━━━━━ Records supplied ━━━━━
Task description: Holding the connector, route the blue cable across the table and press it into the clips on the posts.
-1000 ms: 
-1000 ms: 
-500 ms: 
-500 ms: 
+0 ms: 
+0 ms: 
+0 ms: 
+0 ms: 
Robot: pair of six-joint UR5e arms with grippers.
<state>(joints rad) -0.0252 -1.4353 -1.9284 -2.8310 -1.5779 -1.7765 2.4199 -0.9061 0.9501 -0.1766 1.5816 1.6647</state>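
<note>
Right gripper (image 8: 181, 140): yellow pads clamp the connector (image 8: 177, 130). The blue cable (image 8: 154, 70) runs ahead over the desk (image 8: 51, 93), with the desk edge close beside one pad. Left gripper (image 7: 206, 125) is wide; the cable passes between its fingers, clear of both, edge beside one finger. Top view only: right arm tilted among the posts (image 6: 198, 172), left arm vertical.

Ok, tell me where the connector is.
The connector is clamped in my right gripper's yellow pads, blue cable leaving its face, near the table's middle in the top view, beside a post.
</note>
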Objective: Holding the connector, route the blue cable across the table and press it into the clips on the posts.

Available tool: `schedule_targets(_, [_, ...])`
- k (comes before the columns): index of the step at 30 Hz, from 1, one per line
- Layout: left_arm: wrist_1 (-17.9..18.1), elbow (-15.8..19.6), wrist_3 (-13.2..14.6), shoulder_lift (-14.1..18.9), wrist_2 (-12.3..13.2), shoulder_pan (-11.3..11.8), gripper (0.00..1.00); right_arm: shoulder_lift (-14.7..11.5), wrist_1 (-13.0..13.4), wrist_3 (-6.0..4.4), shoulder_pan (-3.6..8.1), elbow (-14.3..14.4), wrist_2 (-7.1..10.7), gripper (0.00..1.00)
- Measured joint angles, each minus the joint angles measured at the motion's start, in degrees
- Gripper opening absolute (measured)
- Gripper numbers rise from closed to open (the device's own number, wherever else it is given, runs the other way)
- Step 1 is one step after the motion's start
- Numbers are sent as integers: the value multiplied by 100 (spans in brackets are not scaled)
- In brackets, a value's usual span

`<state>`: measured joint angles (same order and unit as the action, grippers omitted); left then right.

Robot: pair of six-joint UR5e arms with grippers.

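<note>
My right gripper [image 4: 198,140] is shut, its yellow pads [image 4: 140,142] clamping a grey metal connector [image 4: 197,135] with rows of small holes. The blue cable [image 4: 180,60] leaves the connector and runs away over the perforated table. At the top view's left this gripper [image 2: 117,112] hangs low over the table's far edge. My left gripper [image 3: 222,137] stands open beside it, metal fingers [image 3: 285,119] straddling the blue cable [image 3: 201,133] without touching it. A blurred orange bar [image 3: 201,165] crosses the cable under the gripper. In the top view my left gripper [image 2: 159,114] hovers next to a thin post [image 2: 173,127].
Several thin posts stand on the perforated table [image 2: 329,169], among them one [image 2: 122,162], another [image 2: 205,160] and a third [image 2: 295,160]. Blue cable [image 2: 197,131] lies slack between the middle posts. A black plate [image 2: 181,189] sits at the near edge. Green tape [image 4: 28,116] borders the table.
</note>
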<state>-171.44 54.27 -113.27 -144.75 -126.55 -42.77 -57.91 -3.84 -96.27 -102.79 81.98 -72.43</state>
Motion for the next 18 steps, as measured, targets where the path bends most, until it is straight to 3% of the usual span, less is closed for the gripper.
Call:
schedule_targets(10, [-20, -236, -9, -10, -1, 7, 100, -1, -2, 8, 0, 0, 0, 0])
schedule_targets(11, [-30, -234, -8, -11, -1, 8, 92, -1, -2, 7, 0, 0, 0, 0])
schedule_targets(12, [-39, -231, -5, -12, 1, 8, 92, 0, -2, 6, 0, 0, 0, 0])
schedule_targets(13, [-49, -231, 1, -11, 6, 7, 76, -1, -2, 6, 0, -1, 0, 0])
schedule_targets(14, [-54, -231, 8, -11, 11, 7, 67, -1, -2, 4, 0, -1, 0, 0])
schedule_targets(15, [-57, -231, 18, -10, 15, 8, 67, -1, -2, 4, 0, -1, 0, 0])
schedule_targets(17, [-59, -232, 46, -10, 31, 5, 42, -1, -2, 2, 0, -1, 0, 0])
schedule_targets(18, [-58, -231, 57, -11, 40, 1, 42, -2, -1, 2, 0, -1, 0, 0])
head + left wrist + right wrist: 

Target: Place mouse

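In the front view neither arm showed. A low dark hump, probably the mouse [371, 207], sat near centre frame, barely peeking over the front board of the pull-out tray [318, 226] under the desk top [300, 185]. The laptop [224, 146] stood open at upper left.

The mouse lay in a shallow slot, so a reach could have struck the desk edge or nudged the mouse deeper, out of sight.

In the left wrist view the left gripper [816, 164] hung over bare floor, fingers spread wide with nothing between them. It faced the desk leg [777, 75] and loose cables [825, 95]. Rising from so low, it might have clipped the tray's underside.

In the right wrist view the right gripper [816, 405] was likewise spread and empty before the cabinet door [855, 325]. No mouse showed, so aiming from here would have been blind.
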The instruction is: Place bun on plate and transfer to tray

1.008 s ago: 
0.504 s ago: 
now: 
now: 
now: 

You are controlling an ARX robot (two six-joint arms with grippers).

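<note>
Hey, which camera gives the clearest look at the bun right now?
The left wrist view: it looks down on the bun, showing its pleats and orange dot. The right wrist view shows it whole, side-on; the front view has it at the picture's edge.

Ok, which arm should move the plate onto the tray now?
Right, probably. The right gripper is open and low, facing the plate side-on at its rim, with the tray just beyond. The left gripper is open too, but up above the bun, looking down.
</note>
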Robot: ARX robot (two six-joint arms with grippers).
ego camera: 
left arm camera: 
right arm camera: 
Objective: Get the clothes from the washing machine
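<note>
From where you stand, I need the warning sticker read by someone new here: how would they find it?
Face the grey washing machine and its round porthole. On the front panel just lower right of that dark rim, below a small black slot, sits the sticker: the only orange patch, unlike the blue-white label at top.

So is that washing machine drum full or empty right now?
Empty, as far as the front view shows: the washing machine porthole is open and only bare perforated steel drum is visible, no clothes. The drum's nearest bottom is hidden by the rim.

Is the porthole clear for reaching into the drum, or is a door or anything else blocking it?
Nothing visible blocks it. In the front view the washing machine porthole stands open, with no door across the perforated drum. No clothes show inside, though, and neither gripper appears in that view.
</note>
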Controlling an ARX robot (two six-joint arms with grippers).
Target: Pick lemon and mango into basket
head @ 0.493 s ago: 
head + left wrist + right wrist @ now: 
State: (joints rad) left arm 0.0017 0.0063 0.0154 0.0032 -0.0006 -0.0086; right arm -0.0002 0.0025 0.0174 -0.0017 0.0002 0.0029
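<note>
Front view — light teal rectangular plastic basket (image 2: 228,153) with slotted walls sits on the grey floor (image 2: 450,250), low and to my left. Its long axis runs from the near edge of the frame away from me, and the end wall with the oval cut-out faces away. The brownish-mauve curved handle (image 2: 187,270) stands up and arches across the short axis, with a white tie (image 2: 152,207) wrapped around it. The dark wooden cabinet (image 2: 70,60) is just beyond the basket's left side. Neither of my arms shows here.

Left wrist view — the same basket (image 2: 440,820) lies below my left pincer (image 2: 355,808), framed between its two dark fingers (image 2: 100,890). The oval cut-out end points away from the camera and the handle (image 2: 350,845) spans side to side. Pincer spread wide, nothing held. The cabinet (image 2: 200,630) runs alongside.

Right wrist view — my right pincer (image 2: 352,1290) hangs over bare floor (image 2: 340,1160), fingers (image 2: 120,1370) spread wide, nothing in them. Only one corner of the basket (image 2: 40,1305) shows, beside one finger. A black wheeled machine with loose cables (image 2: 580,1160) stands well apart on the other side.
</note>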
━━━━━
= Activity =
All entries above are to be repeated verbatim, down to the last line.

= Answer to the exercise =
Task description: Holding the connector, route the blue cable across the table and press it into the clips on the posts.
-1000 ms: 
-1000 ms: 
-500 ms: 
-500 ms: 
+0 ms: 
+0 ms: 
+0 ms: 
+0 ms: 
Robot: pair of six-joint UR5e arms with grippers.
<state>(joints rad) -0.0252 -1.4353 -1.9284 -2.8310 -1.5779 -1.7765 2.4199 -0.9061 0.9501 -0.1766 1.5816 1.6647</state>
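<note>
Right gripper (image 8: 181, 140): yellow pads clamp the connector (image 8: 177, 130). The blue cable (image 8: 154, 70) runs ahead over the desk (image 8: 51, 93), with the desk edge close beside one pad. Left gripper (image 7: 206, 125) is wide; the cable passes between its fingers, clear of both, edge beside one finger. Top view only: right arm tilted among the posts (image 6: 198, 172), left arm vertical.

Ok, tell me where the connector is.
The connector is clamped in my right gripper's yellow pads, blue cable leaving its face, near the table's middle in the top view, beside a post.
</note>
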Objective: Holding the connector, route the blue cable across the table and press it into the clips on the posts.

Available tool: `schedule_targets(_, [_, ...])`
- k (comes before the columns): index of the step at 30 Hz, from 1, one per line
- Layout: left_arm: wrist_1 (-17.9..18.1), elbow (-15.8..19.6), wrist_3 (-13.2..14.6), shoulder_lift (-14.1..18.9), wrist_2 (-12.3..13.2), shoulder_pan (-11.3..11.8), gripper (0.00..1.00); right_arm: shoulder_lift (-14.7..11.5), wrist_1 (-13.0..13.4), wrist_3 (-6.0..4.4), shoulder_pan (-3.6..8.1), elbow (-14.3..14.4), wrist_2 (-7.1..10.7), gripper (0.00..1.00)
- Measured joint angles, each minus the joint angles measured at the motion's start, in degrees
- Gripper opening absolute (measured)
- Gripper numbers rise from closed to open (the device's own number, wherever else it is given, runs the other way)
- Step 1 is one step after the motion's start
- Numbers are sent as integers: the value multiplied by 100 (spans in brackets are not scaled)
- In brackets, a value's usual span

`<state>`: measured joint angles (same order and unit as the action, grippers omitted); left then right.

Robot: pair of six-joint UR5e arms with grippers.

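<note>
My right gripper [image 4: 198,140] is shut, its yellow pads [image 4: 140,142] clamping a grey metal connector [image 4: 197,135] with rows of small holes. The blue cable [image 4: 180,60] leaves the connector and runs away over the perforated table. At the top view's left this gripper [image 2: 117,112] hangs low over the table's far edge. My left gripper [image 3: 222,137] stands open beside it, metal fingers [image 3: 285,119] straddling the blue cable [image 3: 201,133] without touching it. A blurred orange bar [image 3: 201,165] crosses the cable under the gripper. In the top view my left gripper [image 2: 159,114] hovers next to a thin post [image 2: 173,127].
Several thin posts stand on the perforated table [image 2: 329,169], among them one [image 2: 122,162], another [image 2: 205,160] and a third [image 2: 295,160]. Blue cable [image 2: 197,131] lies slack between the middle posts. A black plate [image 2: 181,189] sits at the near edge. Green tape [image 4: 28,116] borders the table.
</note>
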<state>-171.44 54.27 -113.27 -144.75 -126.55 -42.77 -57.91 -3.84 -96.27 -102.79 81.98 -72.43</state>
Motion for the next 18 steps, as measured, targets where the path bends most, until it is straight to 3% of the usual span, less is closed for the gripper.
Call:
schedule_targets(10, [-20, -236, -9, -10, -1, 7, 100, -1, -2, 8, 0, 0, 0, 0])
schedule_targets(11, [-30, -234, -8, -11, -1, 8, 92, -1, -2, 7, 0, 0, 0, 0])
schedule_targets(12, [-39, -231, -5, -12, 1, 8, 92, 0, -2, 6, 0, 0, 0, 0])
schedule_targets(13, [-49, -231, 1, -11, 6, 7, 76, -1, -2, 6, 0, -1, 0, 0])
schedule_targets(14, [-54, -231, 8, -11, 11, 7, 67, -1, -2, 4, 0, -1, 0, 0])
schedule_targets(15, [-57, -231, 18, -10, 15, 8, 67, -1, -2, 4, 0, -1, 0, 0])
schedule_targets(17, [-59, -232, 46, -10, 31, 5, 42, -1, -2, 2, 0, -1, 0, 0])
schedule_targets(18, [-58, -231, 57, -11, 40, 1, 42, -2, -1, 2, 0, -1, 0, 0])
head + left wrist + right wrist: 

Target: Place mouse

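In the front view neither arm showed. A low dark hump, probably the mouse [371, 207], sat near centre frame, barely peeking over the front board of the pull-out tray [318, 226] under the desk top [300, 185]. The laptop [224, 146] stood open at upper left.

The mouse lay in a shallow slot, so a reach could have struck the desk edge or nudged the mouse deeper, out of sight.

In the left wrist view the left gripper [816, 164] hung over bare floor, fingers spread wide with nothing between them. It faced the desk leg [777, 75] and loose cables [825, 95]. Rising from so low, it might have clipped the tray's underside.

In the right wrist view the right gripper [816, 405] was likewise spread and empty before the cabinet door [855, 325]. No mouse showed, so aiming from here would have been blind.
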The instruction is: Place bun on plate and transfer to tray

1.008 s ago: 
0.504 s ago: 
now: 
now: 
now: 

You are controlling an ARX robot (two six-joint arms with grippers).

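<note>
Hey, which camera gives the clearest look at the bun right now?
The left wrist view: it looks down on the bun, showing its pleats and orange dot. The right wrist view shows it whole, side-on; the front view has it at the picture's edge.

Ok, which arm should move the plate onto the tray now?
Right, probably. The right gripper is open and low, facing the plate side-on at its rim, with the tray just beyond. The left gripper is open too, but up above the bun, looking down.
</note>
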Robot: ARX robot (two six-joint arms with grippers).
ego camera: 
left arm camera: 
right arm camera: 
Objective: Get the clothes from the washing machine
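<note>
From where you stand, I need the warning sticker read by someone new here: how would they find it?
Face the grey washing machine and its round porthole. On the front panel just lower right of that dark rim, below a small black slot, sits the sticker: the only orange patch, unlike the blue-white label at top.

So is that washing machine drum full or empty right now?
Empty, as far as the front view shows: the washing machine porthole is open and only bare perforated steel drum is visible, no clothes. The drum's nearest bottom is hidden by the rim.

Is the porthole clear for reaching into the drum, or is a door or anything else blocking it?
Nothing visible blocks it. In the front view the washing machine porthole stands open, with no door across the perforated drum. No clothes show inside, though, and neither gripper appears in that view.
</note>
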Controlling an ARX robot (two six-joint arms with grippers).
Target: Pick lemon and mango into basket
head @ 0.493 s ago: 
head + left wrist + right wrist @ now: 
State: (joints rad) left arm 0.0017 0.0063 0.0154 0.0032 -0.0006 -0.0086; right arm -0.0002 0.0025 0.0174 -0.0017 0.0002 0.0029
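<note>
Front view — light teal rectangular plastic basket (image 2: 228,153) with slotted walls sits on the grey floor (image 2: 450,250), low and to my left. Its long axis runs from the near edge of the frame away from me, and the end wall with the oval cut-out faces away. The brownish-mauve curved handle (image 2: 187,270) stands up and arches across the short axis, with a white tie (image 2: 152,207) wrapped around it. The dark wooden cabinet (image 2: 70,60) is just beyond the basket's left side. Neither of my arms shows here.

Left wrist view — the same basket (image 2: 440,820) lies below my left pincer (image 2: 355,808), framed between its two dark fingers (image 2: 100,890). The oval cut-out end points away from the camera and the handle (image 2: 350,845) spans side to side. Pincer spread wide, nothing held. The cabinet (image 2: 200,630) runs alongside.

Right wrist view — my right pincer (image 2: 352,1290) hangs over bare floor (image 2: 340,1160), fingers (image 2: 120,1370) spread wide, nothing in them. Only one corner of the basket (image 2: 40,1305) shows, beside one finger. A black wheeled machine with loose cables (image 2: 580,1160) stands well apart on the other side.
</note>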

The exercise has been carried out completely.